The same logic can be applied to a cell site and fiber rollout program. We may know where the cell has to go (1) to give optimum coverage, but we may not know where the nearest fiber duct is (5), which is essential for delivering the backhaul capacity required for 5G performance. We can use these to categorize tasks, understand the difficulty in completing them and complete the overall picture of network resources. Once we know where the fiber duct is, we can upgrade the quality score to 1.

In this way, even though we are using arbitrary values, we are assigning them logically. Completing this exercise gradually allows a baseline to be created. It allows all resources with a high-quality value (1) to be used immediately while allowing those with poorer quality values to be identified. This latter point is crucial because it means that a program to drive continuous quality enhancements can be initiated and followed, with clear targets in mind. However, it can be pursued when time and resources allow.

Such a program can be prioritized, too.  After the initial exercise, further rounds can be launched. It could be addressed, for example, to all data points with a value of 5, then to all with a value of 4 and so on, so that, iteratively, overall data quality can be enhanced, step by step from worst to best, or according to any preferred schedule.

By tagging data, it can be rendered immediately useful, even if caveats apply. Imperfect data can then be imported into a new, consolidated inventory system and made available to other processes, from the outset. This also lowers the barrier for new projects. If data quality and disaggregation have been a blocking point, resolving the issue with a clear, quality tagging process means that project delay can be eliminated and costs reduced.

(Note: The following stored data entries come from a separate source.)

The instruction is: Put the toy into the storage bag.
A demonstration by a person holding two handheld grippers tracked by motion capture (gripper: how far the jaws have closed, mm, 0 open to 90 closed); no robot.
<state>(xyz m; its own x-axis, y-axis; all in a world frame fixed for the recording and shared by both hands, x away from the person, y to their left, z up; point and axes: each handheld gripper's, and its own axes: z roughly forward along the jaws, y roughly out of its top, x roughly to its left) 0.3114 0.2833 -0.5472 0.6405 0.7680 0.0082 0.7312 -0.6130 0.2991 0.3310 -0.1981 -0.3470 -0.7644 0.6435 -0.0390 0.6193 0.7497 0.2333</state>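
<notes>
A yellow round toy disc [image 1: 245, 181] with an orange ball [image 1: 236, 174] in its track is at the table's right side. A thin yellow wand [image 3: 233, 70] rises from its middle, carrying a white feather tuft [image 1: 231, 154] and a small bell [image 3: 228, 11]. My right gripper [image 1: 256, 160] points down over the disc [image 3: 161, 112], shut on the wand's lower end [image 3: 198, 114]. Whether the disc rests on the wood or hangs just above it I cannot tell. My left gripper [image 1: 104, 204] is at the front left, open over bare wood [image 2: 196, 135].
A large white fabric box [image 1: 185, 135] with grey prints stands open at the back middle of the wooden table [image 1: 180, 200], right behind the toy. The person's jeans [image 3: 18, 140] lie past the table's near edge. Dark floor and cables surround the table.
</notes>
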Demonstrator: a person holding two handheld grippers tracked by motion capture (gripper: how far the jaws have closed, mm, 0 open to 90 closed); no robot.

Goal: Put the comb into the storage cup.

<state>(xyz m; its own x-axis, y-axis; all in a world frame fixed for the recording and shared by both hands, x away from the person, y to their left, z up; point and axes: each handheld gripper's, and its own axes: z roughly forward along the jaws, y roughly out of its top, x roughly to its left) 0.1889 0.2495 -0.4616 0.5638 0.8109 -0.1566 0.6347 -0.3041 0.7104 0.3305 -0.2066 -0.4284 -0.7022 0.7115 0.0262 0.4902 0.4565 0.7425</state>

Enabling an agile approach

It means that operators can adopt a more agile approach even during transformation projects. Because quality can be enhanced iteratively, teams can migrate towards a new, consolidated data model with a single inventory of network resources, working on the principle of “good enough is good enough,” so that they can immediately reap benefits. Of course, further benefits will be unlocked through time, but even half an eye lets a little light in. The resulting agility will underpin future efforts to capitalize on new-generation networks and services.

The questions of data availability, accessibility and quality are of fundamental importance. In order to deliver the performance and agility that 5G and the new network architecture promises, operators must be able to support dynamic service creation, orchestration, and delivery. They need to deliver to both customers and to support new business partnerships. In addition, operators are shaping up to support a new range of connected devices, which may be delivered directly or by third parties. In either case, they will become new resources to be considered within inventory management.

The foundation of this approach is network inventory: a consolidated record of all network resources and assets that is accessible to other solutions. The bricks and mortar of the inventory are the data that is imported, often from disparate sources and with variable quality. Many operators are challenged by imperfect and poor-quality data. But, by adding data quality metrics, the burden of poor-quality data can be eliminated. Migrating to a new, consolidated network inventory—an indispensable tool for future operations—need not be a challenge. The innovation of data quality tagging solves this problem, delivering clean data and providing the foundation of agile business and operational processes to support 5G and a new service model.